On 25 October 1972, 27-year-old Richard Phillips stood in front of a judge in Wayne County, Michigan and listened as he was sentenced to spend the rest of his life in prison with no possibility of parole. Phillips, along with a second man, Richard Palombo, had been convicted of conspiracy to murder and the first-degree murder of Gregory Harris, a man who had been abducted from his car and shot dead 16 months earlier in Detroit on 26 June 1971.
Harris’s car was found the day after he did not return home from a trip to a drugs store with evidence of blood in the front seat. His body was not discovered for another eight months when it was found by maintenance workers dumped on a roadside in the city of Troy.
Court documents show Phillip’s conviction rested on the testimony of the victim’s brother-in-law, Fred Mitchell, and his co-defendant who claimed Phillips met with them on multiple occasions to discuss and plan the murder of Gregory Harris before they carried it out. Mitchell had been arrested on further felony charges and offered the information about Harris’s murder in order to obtain leniency.
For 45 years Richard Phillips maintained his innocence behind bars, repeatedly claiming he had no part in the planning or execution of a murder. In 2010, during a parole board meeting, his co-accused changed his statement. Richard Palombo said Phillips was not involved in the murder and the pair had never met. It was himself and the victim’s brother-in-law who carried out the crime on their own he told them.
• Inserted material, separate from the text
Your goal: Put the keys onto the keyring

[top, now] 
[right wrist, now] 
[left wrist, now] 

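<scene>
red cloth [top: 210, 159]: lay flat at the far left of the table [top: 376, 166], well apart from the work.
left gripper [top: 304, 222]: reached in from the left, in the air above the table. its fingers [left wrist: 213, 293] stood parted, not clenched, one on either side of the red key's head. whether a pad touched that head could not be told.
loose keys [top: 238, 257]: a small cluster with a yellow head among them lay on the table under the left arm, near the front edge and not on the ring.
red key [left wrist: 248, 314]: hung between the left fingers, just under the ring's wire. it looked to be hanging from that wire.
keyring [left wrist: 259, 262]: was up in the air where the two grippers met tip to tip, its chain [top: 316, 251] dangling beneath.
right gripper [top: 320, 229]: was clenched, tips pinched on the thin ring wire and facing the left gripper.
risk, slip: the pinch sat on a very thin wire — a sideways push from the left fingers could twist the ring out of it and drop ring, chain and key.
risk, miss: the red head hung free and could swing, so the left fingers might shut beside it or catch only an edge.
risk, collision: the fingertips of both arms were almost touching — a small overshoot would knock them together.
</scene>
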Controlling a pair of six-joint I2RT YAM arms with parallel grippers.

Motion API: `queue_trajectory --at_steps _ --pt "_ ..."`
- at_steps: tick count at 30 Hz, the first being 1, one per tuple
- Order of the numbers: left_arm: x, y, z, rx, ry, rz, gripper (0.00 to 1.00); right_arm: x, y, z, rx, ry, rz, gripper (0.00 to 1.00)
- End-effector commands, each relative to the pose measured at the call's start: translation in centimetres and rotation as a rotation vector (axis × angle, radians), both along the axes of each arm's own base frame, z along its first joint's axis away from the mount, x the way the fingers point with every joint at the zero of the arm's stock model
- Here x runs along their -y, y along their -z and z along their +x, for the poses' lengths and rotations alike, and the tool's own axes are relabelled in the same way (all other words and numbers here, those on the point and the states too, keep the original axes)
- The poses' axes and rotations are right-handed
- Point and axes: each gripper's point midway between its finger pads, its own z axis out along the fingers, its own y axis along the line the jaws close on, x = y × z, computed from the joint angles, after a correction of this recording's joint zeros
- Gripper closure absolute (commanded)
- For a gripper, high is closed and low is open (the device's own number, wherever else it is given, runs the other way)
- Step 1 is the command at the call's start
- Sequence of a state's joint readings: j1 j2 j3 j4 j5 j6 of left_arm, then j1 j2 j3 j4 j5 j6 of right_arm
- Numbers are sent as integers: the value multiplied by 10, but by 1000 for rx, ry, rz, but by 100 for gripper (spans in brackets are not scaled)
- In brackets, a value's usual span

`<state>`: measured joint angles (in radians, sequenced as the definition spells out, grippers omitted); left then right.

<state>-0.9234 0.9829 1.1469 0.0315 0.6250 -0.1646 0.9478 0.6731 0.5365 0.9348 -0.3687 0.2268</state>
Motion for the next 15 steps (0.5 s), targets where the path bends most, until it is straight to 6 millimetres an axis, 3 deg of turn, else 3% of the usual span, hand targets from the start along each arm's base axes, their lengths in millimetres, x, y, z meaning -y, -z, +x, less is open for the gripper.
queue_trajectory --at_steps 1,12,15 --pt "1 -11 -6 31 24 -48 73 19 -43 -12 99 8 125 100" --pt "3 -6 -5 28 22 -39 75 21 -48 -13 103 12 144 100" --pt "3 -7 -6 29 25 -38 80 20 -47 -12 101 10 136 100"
It wasn’t until 2014 that this information filtered through to the Innocence Clinic at Michigan University who interviewed the men involved and began working on obtaining freedom for Phillips. In 2016 Richard Phillips was finally granted a new trial. He refused to accept a plea deal, determined to prove his innocence fully in court. On 14 December 2017, his conviction was overturned and he was released on bail pending a new trial. On 28 March 2018, Wayne County prosecutors announced they would not be trying the now 72-year-old again and dismissed the charges against him.
“There’s nothing I can say to bring back 40 years of his life. The system failed him. This is a true exoneration.”
Across the year of 2016, Time reports that 166 people were declared innocent after being convicted of a crime and sent to prison.This breaks down to an average of more than three exonerations per week. 33% of the exonerations in 2016 related to crimes of murder and manslaughter, compared to 44% representing non-violent crimes. Furthermore, more than 50% of all cases of wrongful convictions can be traced back to an individual lying and committing perjury or providing false accusations, as in the case of Richard Phillips.
With the increase in innocence projects and dedicated units across the country, more cases are being looked at with the scrutiny and attention they deserve, forcing prosecutorial offices to take action to correct wrongful convictions and free innocent people.
The impact of sending an innocent individual to prison for a crime they didn’t commit is twofold. Not only does this destroy that individual’s life, stealing their freedom, and enforcing caged living, they are labelled as a violent criminal, a murderer, or a rapist depending on their conviction.
“They threw me in prison and took me away from my life. So now I have to try and get it back together.”
Alongside the damage to their lives, their conviction means the real criminal; the individual who did carry out the crime in question remains free in society. They are unpunished, unrestricted, and unmonitored, leaving them entirely free to commit the same crime again.
The rates of wrongful convictions can be startling. Using data on 7,482 people sentenced to death row between 1973 and 2004, University of Michigan law professor Samuel Gross found the death row false conviction rate in the United States to be 4.1%.
Published in 2014, in the Proceedings of the National Academy of Sciences, the research also highlighted that the wrongfully convicted who were sentenced to death and have their sentences changed to life without parole are obviously saved from execution, but they are then less likely to be exonerated than if they had remained on death row. “They are sentenced, and then forgotten,” Gross wrote.
In the Richard Phillips case, the University of Michigan, whose Innocence Clinic was instrumental in securing his freedom, said, “No one in the United States has served more years in prison before being exonerated. His freedom truly belongs to him again.”
Now that all charges against him have been formally dismissed, Richard Phillips can begin the long road of rebuilding his life, trying to reconnect with his family, and somehow process the decades-long ordeal he has been put through. When asked about how he feels he told reporters, “I’ve never carried bitterness around, so I’m not a bitter man. Freedom is giving me the hope that no matter what happens in the future, this is a good beginning.”